## How to complete this task
Copy the data that follows exactly, and include none of its images.

## Data excerpt

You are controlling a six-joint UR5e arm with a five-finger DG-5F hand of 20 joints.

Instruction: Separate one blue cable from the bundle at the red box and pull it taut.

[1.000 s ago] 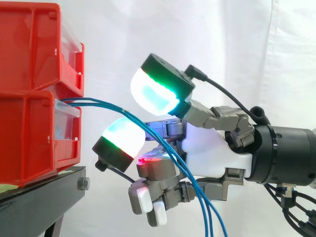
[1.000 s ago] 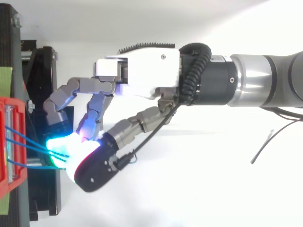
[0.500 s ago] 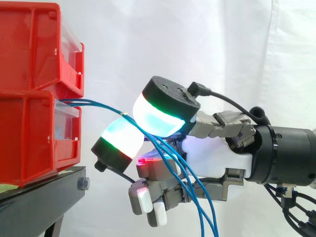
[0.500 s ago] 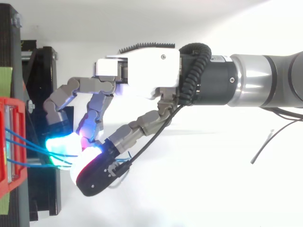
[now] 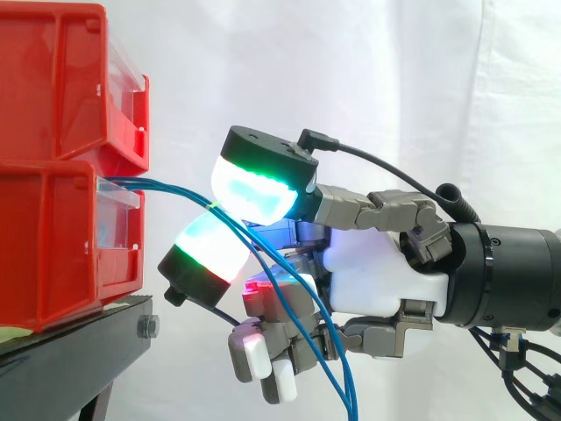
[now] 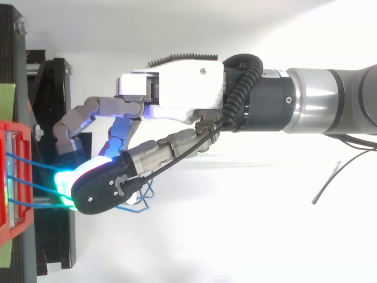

## Answer space
You are controlling a six-joint UR5e arm with a five-finger DG-5F hand of 20 joints.

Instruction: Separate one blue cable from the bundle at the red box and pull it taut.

[1.000 s ago] 
[1.000 s ago] 
[0.500 s ago] 
[0.500 s ago] 
[now] 
[now] 

Nothing else is required to finish the exercise.